ソウルのある小学校では、保護者会のメンバーであるキム・スビンさん(41)が、ゲイやトランスジェンダーの登場する本を学校図書館から撤去するよう要求している。この法案によって、自分のような人間が黙殺されることを心配したのだ。「もし法案が通れば、私はもうそのような本に反対することができなくなる」と彼女は話す。

教科書から消える「性的少数者」という言葉

ここ数カ月、こうした運動家たちは、教室でゲイやトランスジェンダーの生徒を保護する条例を打ち壊すことも提案してきた。これを受けて、教育省は昨年12月、2024年以降に発行される公立学校の教科書・教材には、「ジェンダー平等」「性的少数者」「リプロダクティブ・ライツ」という言葉は出てこないと発表している。

2021年のギャラップ世論調査で、韓国人の約23%が自らをキリスト教信者だと答えているが、この数字はここ数十年で減少している。教会は会員数の減少に直面しており、法案との闘いは新たな会員を獲得するための1つの方法である。

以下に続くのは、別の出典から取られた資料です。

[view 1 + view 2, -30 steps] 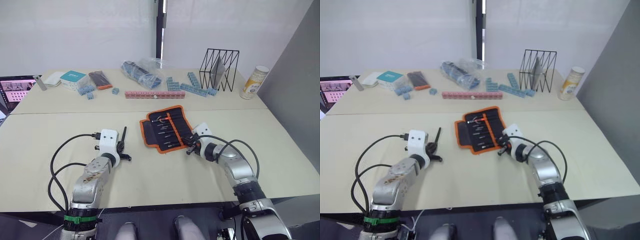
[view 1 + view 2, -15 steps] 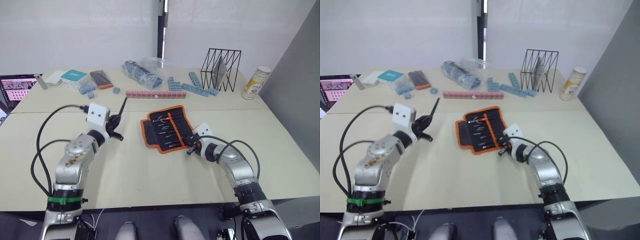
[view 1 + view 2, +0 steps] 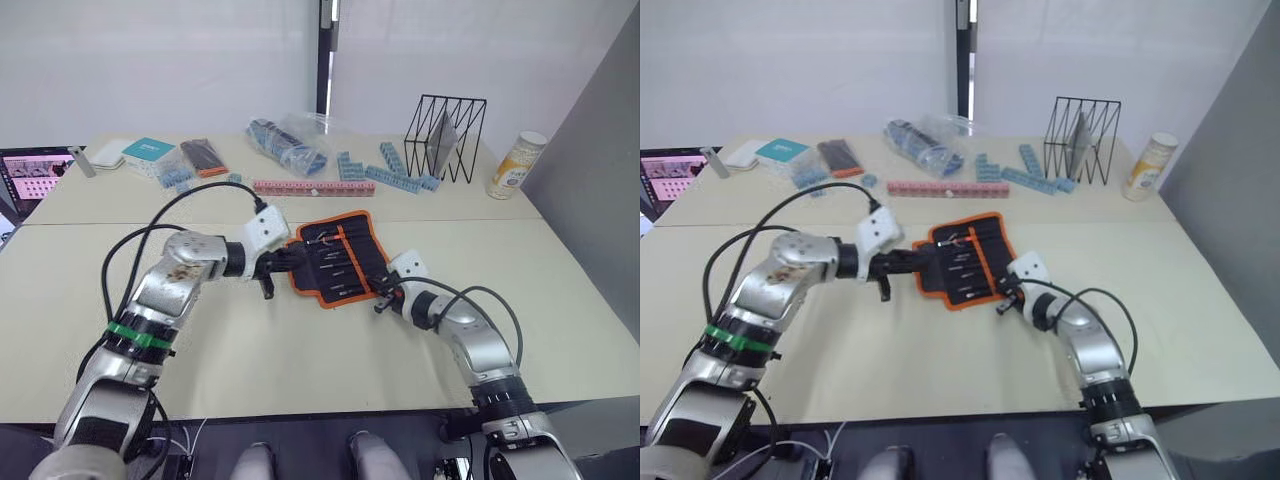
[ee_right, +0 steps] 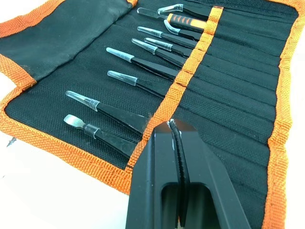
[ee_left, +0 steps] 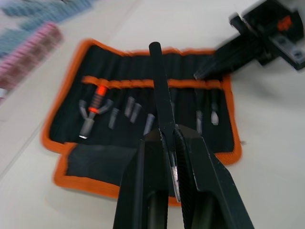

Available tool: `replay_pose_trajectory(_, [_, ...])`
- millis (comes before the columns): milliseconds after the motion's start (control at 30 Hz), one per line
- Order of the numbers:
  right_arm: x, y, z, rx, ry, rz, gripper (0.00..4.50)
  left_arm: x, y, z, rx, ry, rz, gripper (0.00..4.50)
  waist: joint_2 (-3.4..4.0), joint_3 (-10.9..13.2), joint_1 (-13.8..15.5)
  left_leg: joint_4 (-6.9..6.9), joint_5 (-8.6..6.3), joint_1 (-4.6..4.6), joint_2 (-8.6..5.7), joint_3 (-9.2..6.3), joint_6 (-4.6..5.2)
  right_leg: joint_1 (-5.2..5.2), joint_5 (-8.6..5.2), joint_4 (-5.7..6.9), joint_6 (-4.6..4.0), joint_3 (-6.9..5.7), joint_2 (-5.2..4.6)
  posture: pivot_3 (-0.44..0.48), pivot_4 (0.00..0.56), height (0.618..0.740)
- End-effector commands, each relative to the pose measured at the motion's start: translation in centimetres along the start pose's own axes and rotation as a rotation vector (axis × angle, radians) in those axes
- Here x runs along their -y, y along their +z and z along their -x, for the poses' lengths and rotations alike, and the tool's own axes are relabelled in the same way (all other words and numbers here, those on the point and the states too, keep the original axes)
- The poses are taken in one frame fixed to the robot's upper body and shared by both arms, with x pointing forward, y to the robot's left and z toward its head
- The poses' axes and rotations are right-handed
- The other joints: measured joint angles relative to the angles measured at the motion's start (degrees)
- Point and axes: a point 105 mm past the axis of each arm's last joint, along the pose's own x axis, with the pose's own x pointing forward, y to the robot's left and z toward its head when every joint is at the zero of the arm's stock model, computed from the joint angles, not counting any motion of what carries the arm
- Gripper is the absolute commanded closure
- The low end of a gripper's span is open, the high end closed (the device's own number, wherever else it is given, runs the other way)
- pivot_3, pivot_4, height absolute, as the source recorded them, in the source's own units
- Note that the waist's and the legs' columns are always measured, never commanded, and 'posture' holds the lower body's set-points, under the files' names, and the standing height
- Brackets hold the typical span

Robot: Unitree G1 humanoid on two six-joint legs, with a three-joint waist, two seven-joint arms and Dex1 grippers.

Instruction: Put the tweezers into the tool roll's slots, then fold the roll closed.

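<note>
The tool roll (image 3: 350, 240) lies open on the table, black with orange trim. Several tweezers (image 4: 143, 64) sit in its slots (image 4: 228, 90), tips sticking out. My left gripper (image 3: 272, 264) is at the roll's left edge, shut on one black pair of tweezers (image 5: 161, 90) that points across the roll. My right gripper (image 3: 380, 297) is shut at the roll's near right corner; in the right wrist view its fingertips (image 4: 164, 131) sit over the orange strap (image 4: 188, 71).
Behind the roll runs a pink block row (image 3: 312, 187), with blue blocks (image 3: 395, 175), a plastic bag (image 3: 290, 140), a black wire rack (image 3: 445, 135) and a can (image 3: 512, 165). At the far left are a teal box (image 3: 148, 152) and a flat case (image 3: 203, 158).
My left arm has swung from the near left of the table up and to the right, carrying the tweezers to the roll's left edge. The right gripper has stayed at the roll's corner.
</note>
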Motion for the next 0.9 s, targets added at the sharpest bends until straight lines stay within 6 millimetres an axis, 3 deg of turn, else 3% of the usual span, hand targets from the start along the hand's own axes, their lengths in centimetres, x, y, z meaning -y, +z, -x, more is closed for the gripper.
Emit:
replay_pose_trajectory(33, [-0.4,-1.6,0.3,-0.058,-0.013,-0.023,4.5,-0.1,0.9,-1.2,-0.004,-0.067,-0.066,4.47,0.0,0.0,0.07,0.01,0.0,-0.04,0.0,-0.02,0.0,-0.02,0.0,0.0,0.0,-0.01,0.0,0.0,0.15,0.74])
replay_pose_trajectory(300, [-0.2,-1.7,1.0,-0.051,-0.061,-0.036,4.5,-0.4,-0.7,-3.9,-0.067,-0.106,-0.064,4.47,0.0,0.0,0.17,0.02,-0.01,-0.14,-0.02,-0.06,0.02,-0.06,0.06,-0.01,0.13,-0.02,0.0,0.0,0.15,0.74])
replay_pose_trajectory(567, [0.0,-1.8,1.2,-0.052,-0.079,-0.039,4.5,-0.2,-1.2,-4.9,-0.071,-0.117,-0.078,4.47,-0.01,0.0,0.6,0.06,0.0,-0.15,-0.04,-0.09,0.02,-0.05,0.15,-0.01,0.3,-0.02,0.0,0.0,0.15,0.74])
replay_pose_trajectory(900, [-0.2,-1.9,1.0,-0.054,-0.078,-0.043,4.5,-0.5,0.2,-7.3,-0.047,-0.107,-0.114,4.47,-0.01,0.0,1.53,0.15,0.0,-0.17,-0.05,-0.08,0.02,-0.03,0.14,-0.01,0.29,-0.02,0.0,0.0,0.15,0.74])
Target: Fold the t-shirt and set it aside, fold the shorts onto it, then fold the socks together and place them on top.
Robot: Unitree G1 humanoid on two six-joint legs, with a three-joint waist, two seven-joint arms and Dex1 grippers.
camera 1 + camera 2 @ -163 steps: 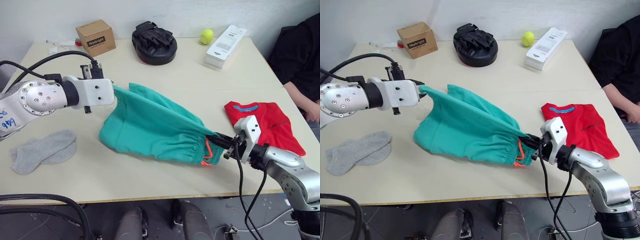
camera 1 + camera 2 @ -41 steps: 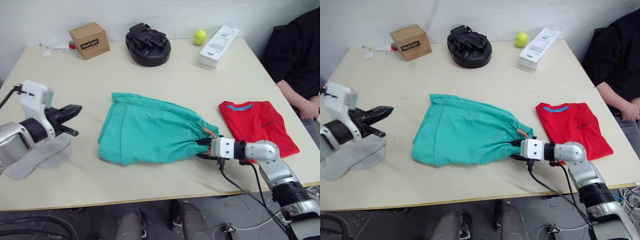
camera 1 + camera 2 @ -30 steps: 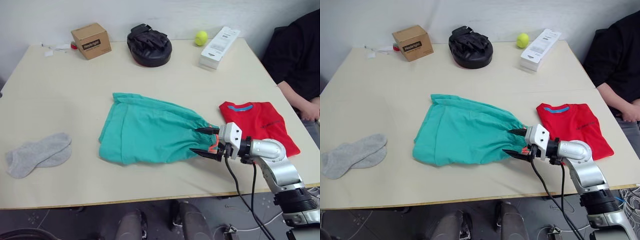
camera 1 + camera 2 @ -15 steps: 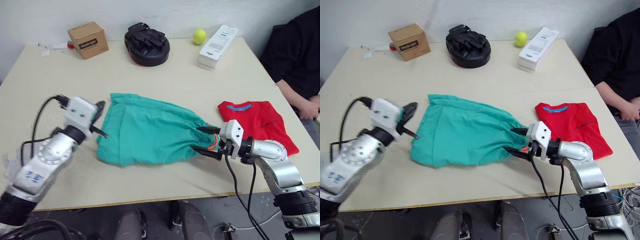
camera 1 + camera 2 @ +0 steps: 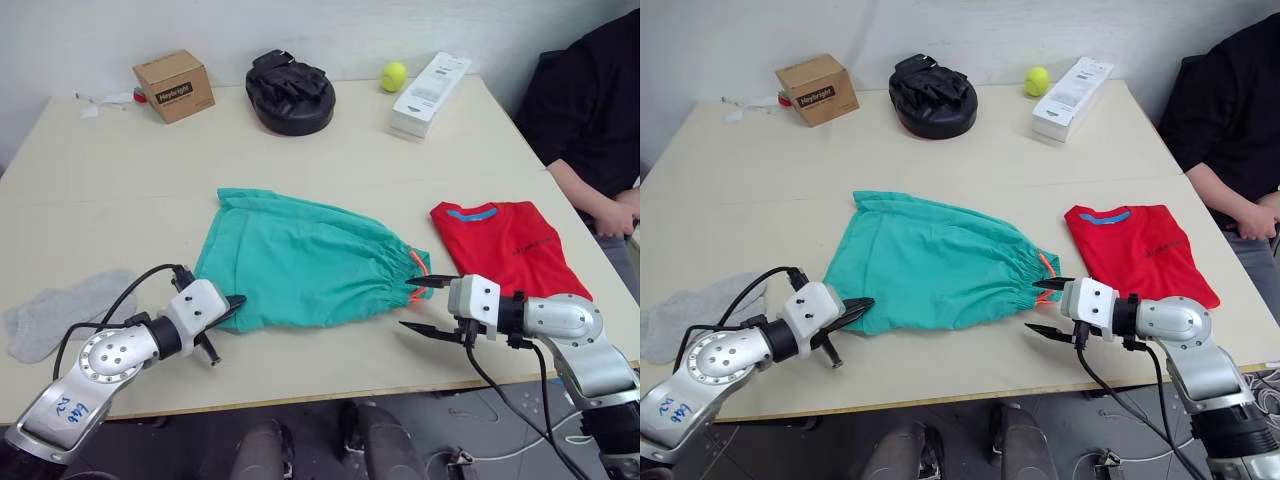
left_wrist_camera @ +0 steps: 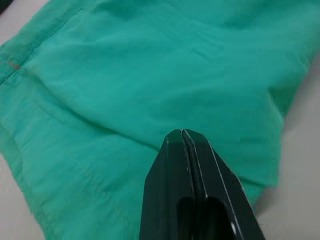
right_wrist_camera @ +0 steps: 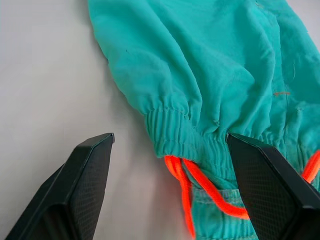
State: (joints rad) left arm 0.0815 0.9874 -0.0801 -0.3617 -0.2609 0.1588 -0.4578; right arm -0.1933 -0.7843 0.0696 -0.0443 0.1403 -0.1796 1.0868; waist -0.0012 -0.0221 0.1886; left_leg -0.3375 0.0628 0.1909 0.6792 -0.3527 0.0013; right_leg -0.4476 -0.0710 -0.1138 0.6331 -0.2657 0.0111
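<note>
We were on the shorts (image 5: 305,260) step: they lay between our grippers. Left gripper (image 5: 858,303) was clenched at the hem corner, probably pinching no cloth; right gripper (image 5: 426,304) gaped just off the waistband. Next called for regrasping both ends

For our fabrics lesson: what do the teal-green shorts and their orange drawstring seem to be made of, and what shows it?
The teal-green shorts look like thin, matte woven cloth, possibly cotton or a light synthetic: soft wrinkles and a gathered elastic waistband. The orange drawstring looks like round braided cord, probably synthetic, given its bright, smooth surface.
</note>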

ソウル郊外にあるキム・サンさん(32)は、牧師がYouTubeで法案を批判したのを見て、その教会に移ったのだという。今では2歳の子どもと一緒に法案に反対する集会に参加しているという。

「法案によって、教会や私の信仰生活が制限されるかもしれない」とキムさんは言う。「親になってから、自分の子どもが生きる世界がどんな価値観を持っているのかに興味を持つようになりました」。